▸ REQUIRED WORK
In the records below, count the lines that have "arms" and answer with the number alone.

▸ RECORDS PROVIDED

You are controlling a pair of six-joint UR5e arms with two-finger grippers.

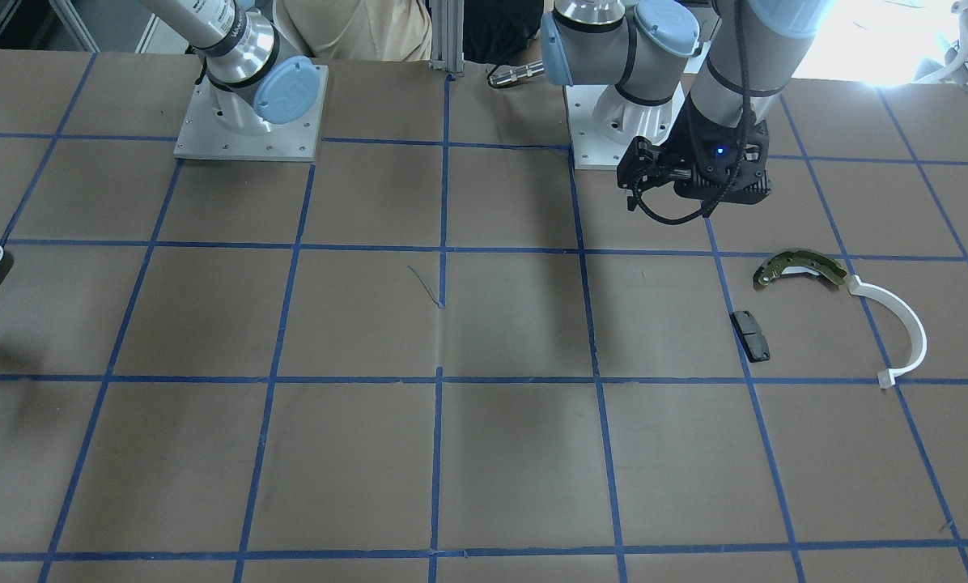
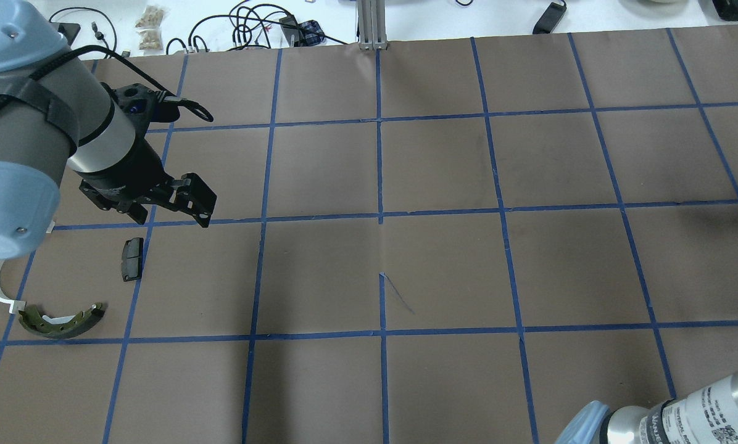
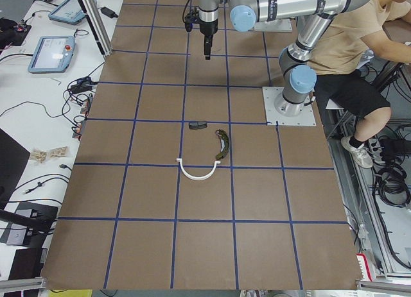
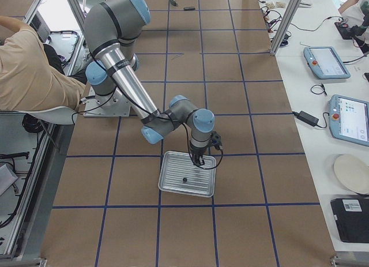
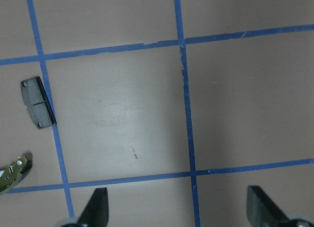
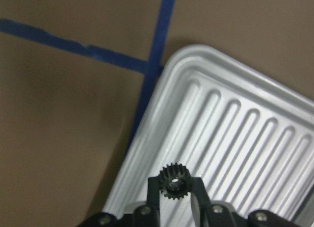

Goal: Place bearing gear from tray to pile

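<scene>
The pale ribbed tray [image 6: 235,119] lies under my right gripper [image 6: 173,184], which is shut on a small black bearing gear [image 6: 173,179] just above the tray's floor, near a rounded corner. The exterior right view shows that gripper [image 4: 198,162] over the tray [image 4: 173,187]. The pile lies at the far end of the table: an olive brake shoe [image 1: 800,267], a white plastic arc [image 1: 909,324] and a dark pad [image 1: 751,334]. My left gripper [image 2: 171,213] hovers open and empty beside the pad [image 2: 132,259]. Its fingertips [image 5: 98,207] stand wide apart.
A small dark part [image 4: 184,179] lies on the tray floor in the exterior right view. The brown table has a blue tape grid [image 2: 380,216]. A seated person [image 4: 29,71] is behind the robot bases. Cables and tablets [image 4: 326,62] lie on the white side bench.
</scene>
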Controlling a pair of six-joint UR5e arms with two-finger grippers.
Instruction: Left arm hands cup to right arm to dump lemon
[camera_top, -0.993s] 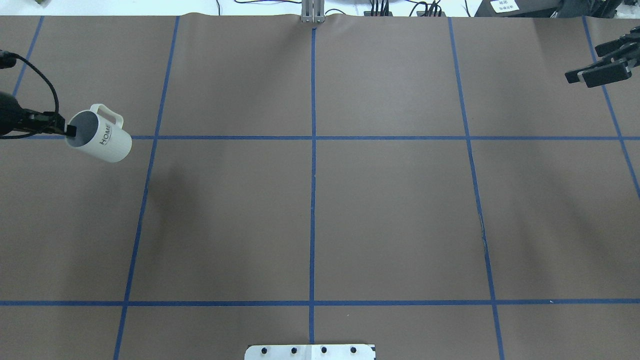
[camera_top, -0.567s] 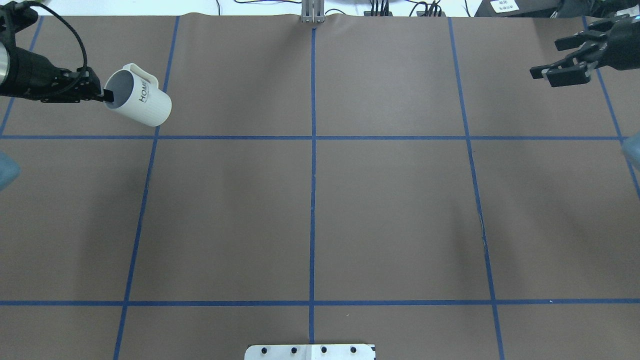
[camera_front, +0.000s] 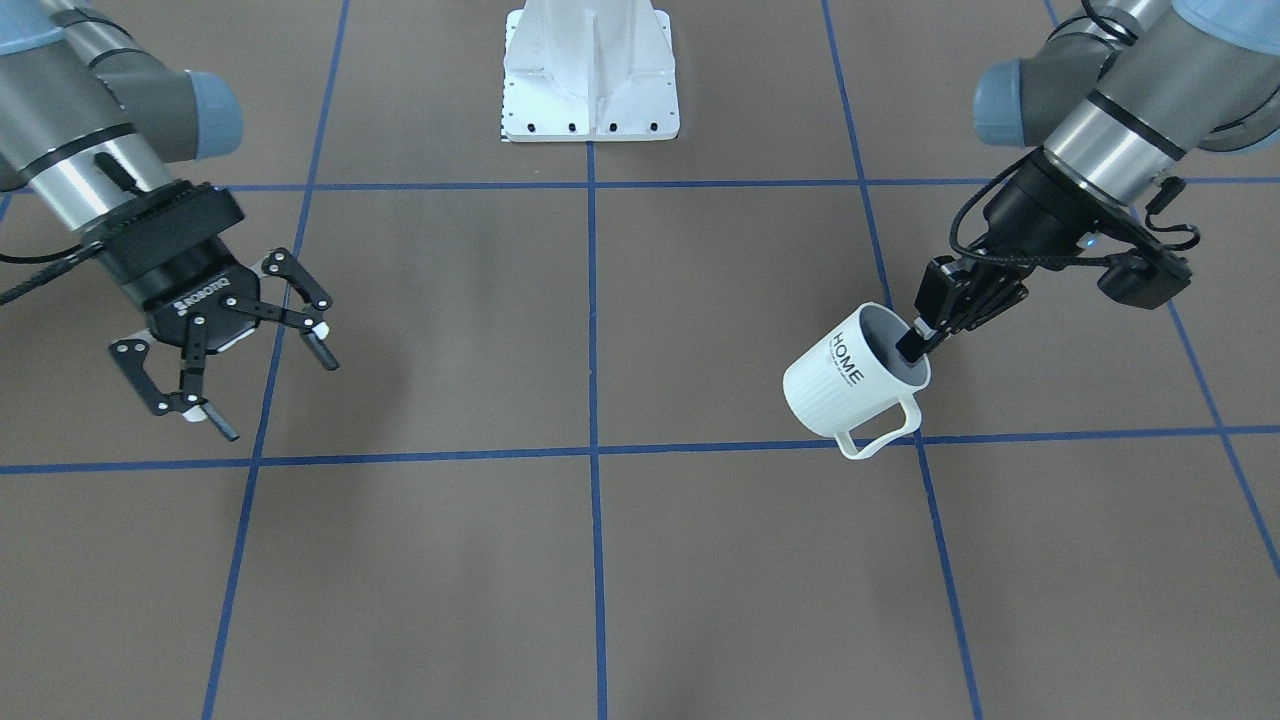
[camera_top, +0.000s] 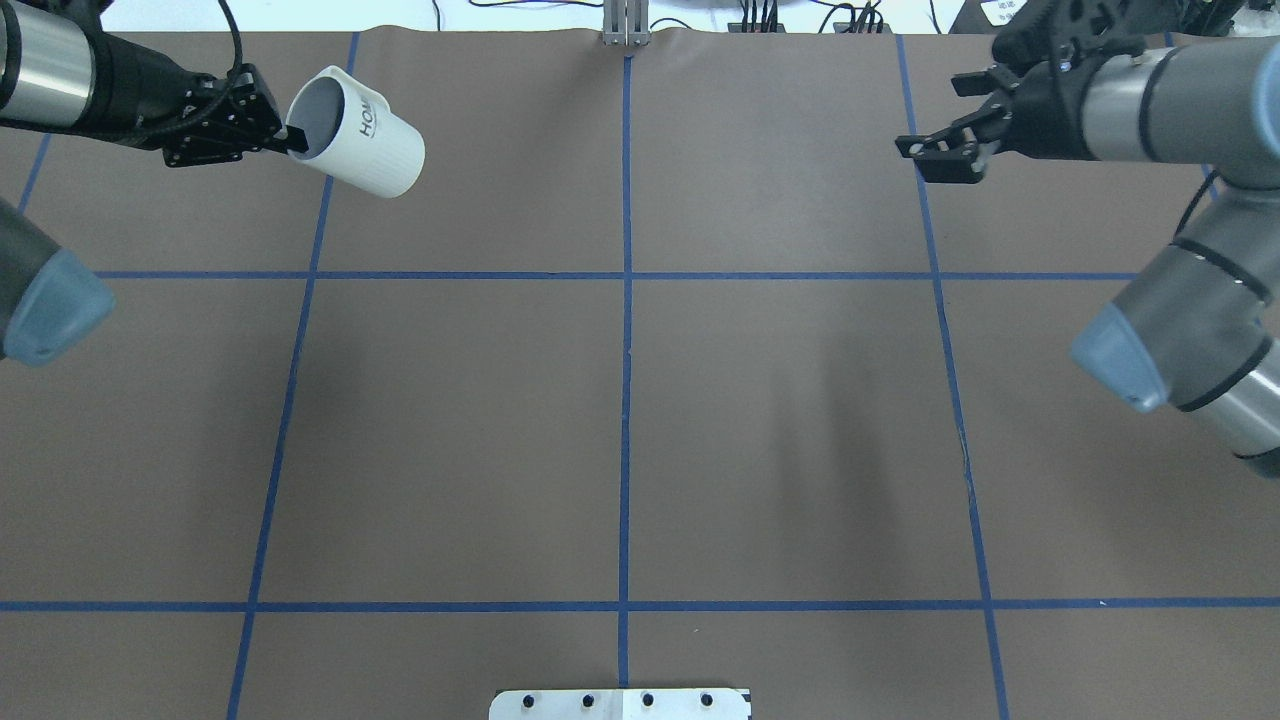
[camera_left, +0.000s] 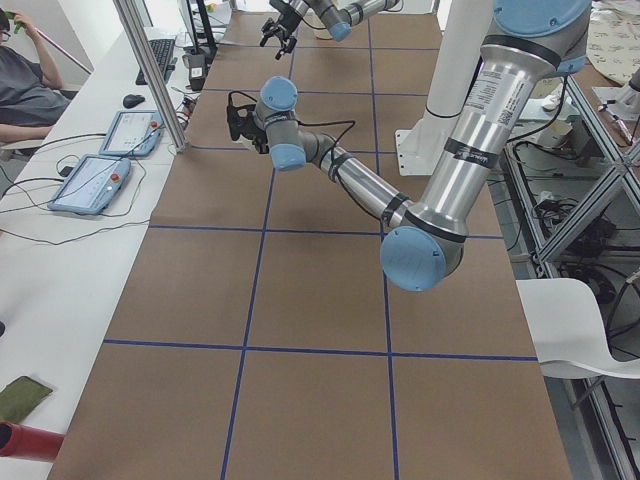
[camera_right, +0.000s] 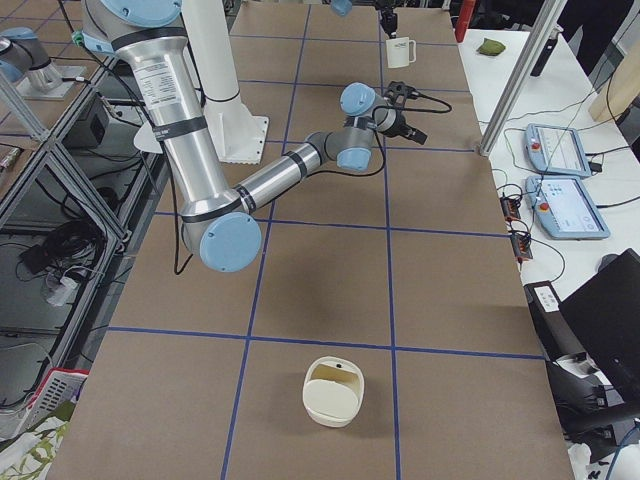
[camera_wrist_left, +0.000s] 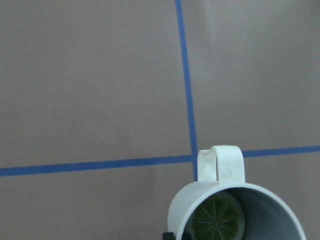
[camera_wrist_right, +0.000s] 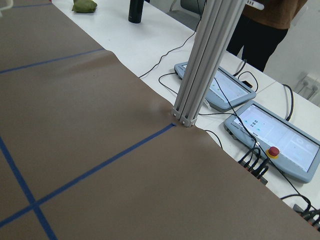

▸ SOLUTION BELOW
2